• _SOURCE MATERIAL_:
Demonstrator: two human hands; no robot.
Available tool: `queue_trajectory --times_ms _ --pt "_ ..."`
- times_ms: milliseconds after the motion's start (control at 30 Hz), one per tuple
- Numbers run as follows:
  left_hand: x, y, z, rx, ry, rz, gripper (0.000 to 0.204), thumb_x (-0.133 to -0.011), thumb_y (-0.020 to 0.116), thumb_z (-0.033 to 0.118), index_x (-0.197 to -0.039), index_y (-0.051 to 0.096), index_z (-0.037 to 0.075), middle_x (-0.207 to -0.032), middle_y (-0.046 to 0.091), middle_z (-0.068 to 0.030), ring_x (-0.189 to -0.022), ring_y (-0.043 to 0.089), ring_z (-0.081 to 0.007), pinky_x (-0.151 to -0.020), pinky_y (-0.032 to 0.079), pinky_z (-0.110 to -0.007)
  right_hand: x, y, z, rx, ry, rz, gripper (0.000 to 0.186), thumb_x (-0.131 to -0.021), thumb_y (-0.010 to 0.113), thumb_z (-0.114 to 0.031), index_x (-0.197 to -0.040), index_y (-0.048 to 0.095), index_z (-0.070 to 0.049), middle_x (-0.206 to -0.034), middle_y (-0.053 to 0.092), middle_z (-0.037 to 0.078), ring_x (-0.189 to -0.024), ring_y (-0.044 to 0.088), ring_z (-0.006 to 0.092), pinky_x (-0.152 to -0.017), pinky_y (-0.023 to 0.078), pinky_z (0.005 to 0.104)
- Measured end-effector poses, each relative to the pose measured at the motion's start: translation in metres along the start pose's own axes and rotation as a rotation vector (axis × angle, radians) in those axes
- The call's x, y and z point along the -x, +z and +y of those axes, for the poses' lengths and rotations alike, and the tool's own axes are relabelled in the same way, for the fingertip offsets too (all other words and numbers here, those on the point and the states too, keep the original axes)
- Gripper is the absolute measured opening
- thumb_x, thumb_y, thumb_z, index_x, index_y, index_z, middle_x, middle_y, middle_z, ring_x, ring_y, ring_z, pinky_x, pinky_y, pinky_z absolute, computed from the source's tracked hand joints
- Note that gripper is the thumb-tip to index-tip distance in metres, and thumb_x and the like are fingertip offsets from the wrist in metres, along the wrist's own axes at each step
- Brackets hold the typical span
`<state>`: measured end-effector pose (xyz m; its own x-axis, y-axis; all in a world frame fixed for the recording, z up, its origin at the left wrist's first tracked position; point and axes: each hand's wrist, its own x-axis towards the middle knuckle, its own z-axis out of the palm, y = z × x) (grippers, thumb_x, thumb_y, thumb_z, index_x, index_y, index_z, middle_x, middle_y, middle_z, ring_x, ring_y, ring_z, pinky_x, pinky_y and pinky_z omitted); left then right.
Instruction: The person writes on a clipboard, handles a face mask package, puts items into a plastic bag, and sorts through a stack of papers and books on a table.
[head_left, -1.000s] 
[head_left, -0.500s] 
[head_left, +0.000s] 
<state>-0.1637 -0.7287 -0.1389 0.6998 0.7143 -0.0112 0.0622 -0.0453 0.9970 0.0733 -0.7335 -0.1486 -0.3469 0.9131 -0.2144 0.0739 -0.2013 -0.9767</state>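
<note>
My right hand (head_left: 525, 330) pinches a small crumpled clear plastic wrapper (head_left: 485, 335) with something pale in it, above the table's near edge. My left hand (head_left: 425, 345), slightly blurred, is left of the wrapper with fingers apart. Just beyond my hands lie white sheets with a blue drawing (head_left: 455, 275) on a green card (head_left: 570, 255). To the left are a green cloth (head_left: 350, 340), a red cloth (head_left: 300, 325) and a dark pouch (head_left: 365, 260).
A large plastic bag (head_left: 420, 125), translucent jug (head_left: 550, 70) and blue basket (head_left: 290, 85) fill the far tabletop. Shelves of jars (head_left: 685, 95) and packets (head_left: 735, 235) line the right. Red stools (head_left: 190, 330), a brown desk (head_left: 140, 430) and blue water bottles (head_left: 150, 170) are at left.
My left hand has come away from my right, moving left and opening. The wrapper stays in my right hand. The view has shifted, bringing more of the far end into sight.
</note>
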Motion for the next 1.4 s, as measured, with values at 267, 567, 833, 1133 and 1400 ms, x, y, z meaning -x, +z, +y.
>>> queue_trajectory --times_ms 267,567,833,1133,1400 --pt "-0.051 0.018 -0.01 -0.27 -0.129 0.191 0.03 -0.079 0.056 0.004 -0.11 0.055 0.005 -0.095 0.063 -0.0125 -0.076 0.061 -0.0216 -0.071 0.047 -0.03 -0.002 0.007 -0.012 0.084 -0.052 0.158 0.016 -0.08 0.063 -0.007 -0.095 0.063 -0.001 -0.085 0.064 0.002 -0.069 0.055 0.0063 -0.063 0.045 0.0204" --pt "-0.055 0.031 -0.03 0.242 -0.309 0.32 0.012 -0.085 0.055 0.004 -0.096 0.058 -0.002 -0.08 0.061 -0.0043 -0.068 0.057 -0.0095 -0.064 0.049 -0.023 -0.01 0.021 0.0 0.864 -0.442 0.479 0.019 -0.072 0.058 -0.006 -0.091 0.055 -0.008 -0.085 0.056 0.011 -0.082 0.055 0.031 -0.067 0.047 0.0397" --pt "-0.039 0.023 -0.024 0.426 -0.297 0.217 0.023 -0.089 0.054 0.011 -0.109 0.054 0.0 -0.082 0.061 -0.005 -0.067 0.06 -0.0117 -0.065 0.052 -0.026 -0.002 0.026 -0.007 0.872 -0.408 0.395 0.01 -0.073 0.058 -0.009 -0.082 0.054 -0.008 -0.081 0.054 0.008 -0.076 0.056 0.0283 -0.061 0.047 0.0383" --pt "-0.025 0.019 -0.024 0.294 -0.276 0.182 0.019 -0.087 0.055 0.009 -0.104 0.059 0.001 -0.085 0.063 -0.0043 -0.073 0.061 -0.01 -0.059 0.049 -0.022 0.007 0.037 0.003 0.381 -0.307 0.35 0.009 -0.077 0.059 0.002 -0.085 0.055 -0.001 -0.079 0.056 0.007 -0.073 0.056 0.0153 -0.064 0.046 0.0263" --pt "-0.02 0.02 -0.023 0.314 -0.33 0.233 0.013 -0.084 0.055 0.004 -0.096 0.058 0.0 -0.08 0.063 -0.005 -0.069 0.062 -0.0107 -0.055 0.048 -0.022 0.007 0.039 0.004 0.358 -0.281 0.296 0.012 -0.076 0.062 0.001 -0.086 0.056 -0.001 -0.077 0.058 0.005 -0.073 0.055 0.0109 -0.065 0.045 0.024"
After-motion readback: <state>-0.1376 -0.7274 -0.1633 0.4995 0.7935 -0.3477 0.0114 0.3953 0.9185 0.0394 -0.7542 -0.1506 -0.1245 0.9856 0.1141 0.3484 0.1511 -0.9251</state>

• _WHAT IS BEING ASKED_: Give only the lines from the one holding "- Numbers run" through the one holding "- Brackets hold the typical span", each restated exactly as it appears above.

• _SOLUTION_:
- Numbers run as follows:
  left_hand: x, y, z, rx, ry, rz, gripper (0.000 to 0.204), thumb_x (-0.133 to -0.011), thumb_y (-0.020 to 0.116), thumb_z (-0.033 to 0.118), index_x (-0.197 to -0.039), index_y (-0.051 to 0.096), index_z (-0.037 to 0.075), middle_x (-0.207 to -0.032), middle_y (-0.046 to 0.091), middle_z (-0.068 to 0.030), ring_x (-0.189 to -0.022), ring_y (-0.043 to 0.089), ring_z (-0.081 to 0.007), pinky_x (-0.151 to -0.020), pinky_y (-0.032 to 0.079), pinky_z (-0.110 to -0.007)
  right_hand: x, y, z, rx, ry, rz, gripper (0.000 to 0.186), thumb_x (-0.131 to -0.021), thumb_y (-0.010 to 0.113), thumb_z (-0.114 to 0.031), index_x (-0.197 to -0.040), index_y (-0.048 to 0.095), index_z (-0.070 to 0.049), middle_x (-0.206 to -0.034), middle_y (-0.053 to 0.092), middle_z (-0.037 to 0.078), ring_x (-0.189 to -0.024), ring_y (-0.044 to 0.088), ring_z (-0.006 to 0.092), pinky_x (-0.152 to -0.017), pinky_y (-0.023 to 0.078), pinky_z (0.005 to 0.104)
- Measured end-effector poses, each relative to the pose measured at the motion's start: translation in metres along the start pose's own axes and rotation as a rotation vector (axis × angle, radians) in those axes
- The call's x, y and z point along the -x, +z and +y of those axes, for the poses' lengths and rotations alike, and the tool's own axes are relabelled in the same way, for the fingertip offsets too (all other words and numbers here, those on the point and the states too, keep the original axes)
- Gripper is the absolute measured opening
- thumb_x, thumb_y, thumb_z, index_x, index_y, index_z, middle_x, middle_y, middle_z, ring_x, ring_y, ring_z, pinky_x, pinky_y, pinky_z absolute, computed from the source's tracked hand joints
- Note that gripper is the thumb-tip to index-tip distance in metres, and thumb_x and the like are fingertip offsets from the wrist in metres, along the wrist's own axes at each step
- Brackets hold the typical span

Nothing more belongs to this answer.